Joan Gamble

Joan Gamble studied Arts and Design at East Sydney Technical College. In 1946/7 she had a job interview at Crown Crystal that seemed to last a ‘lifetime,’ where they asked about religion, her family, and if she was going to get married. She got the job, and worked for the company for 29 years, making glassware designs and eventually taking on a role as forewoman.

In the 1950s she recalls wages and costs started to rise, and as a result the company changed the production process to maintain economical viability. Staff lost their jobs, they fired glass once instead of three times, used cheaper materials, and did more screen printing.

She describes the Glassworkers Union favourably, saying they were strong but conciliatory. She never witnessed a strike in the Glassworkers union. By comparison, she says that the metal workers union was much more militant and inclined towards strikes.

In the second half of the interview, Joan reflects on being a woman working in a male dominated workplace.
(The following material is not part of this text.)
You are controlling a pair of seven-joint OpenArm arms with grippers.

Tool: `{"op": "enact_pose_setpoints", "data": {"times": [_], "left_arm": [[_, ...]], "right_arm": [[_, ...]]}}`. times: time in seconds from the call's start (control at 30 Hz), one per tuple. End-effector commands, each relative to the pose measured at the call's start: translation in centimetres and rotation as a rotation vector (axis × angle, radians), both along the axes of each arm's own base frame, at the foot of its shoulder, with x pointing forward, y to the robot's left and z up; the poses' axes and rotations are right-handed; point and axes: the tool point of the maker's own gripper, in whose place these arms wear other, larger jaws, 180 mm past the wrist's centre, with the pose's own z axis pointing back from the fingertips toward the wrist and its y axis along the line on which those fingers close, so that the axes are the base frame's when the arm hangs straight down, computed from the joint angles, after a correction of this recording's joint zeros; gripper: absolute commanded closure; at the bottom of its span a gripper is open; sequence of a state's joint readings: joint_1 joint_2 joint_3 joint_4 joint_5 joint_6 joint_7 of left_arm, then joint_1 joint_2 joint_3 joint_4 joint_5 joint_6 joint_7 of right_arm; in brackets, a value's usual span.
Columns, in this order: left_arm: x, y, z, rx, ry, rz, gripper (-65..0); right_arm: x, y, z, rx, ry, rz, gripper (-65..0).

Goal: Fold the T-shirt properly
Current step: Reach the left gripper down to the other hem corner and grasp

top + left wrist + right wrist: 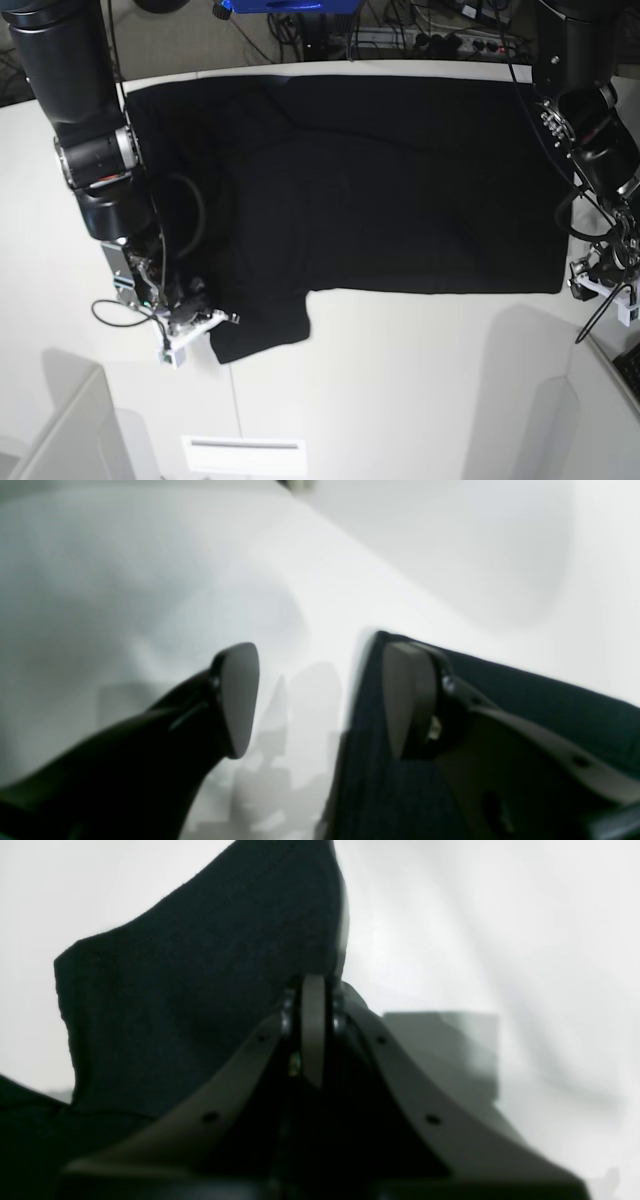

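Observation:
The black T-shirt lies spread flat on the white table, plain side up, with one sleeve reaching toward the front left. My right gripper sits at that sleeve's edge. In the right wrist view its fingers are pressed together where the dark fabric meets them. My left gripper hovers by the shirt's front right corner. In the left wrist view it stands open, one finger over the shirt corner, and only bare table shows in the gap.
Cables and a power strip lie behind the table's far edge. A white label sits near the front edge. A pale box corner is at the front left. The table's right edge runs just beside my left gripper.

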State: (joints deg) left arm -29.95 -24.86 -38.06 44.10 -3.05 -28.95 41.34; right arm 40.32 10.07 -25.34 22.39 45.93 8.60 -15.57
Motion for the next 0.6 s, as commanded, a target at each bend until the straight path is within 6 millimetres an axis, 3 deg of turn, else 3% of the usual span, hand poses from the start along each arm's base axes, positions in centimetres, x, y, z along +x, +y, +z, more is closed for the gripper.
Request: {"op": "enact_pose_setpoints", "data": {"times": [0.0,0.17,0.3,0.4,0.57], "left_arm": [[1.4,0.9,2.2,0.006,-0.062,0.009,-38.2],[2.8,-0.2,1.8,-0.062,-0.061,0.010,-38.2],[3.5,-1.4,1.6,-0.019,-0.022,-0.054,-38.2],[4.2,-1.2,1.7,0.032,-0.037,-0.029,-38.2],[3.6,-1.7,-1.3,-0.010,0.004,0.000,-38.2]], "right_arm": [[0.5,-0.3,0.7,-0.017,0.005,0.006,0.0],[0.5,-0.3,0.7,-0.017,0.005,0.006,0.0],[0.5,-0.3,0.6,-0.017,0.007,0.006,0.0],[0.5,-0.3,0.6,-0.017,0.007,0.006,0.0],[0.3,-0.3,0.4,-0.017,0.010,0.006,0.0]]}}
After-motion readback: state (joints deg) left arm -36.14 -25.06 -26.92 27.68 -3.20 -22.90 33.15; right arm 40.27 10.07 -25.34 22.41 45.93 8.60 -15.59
She received just over half a man’s pay for many years, and says that at work she had to behave as if she was a man in order to survive.

JG:  everything in those days, not like today, they were all painted by hand. So that like first of all you’d have to do the design yourself and it would have to be approved and see how many, and then you would have to do little detailed drawings so that the girls would be able to draw from this and paint the glasses because, you know, if you’re going to do a water set you have to have six glasses that look the same as the jug, so in those days the girls virtually – one might do the jugs and maybe they do a dozen jugs and the amount of tumblers so that they would match up because otherwise they’d all be different because everybody had a little different touch with it.

JG:  My personality changed at Crown Crystal, I used to be a very soft, timid person but I found that I couldn’t be soft and timid.

GW: Had to be assertive.

JG: I had to because all these men…

GW: Otherwise you wouldn’t have survived.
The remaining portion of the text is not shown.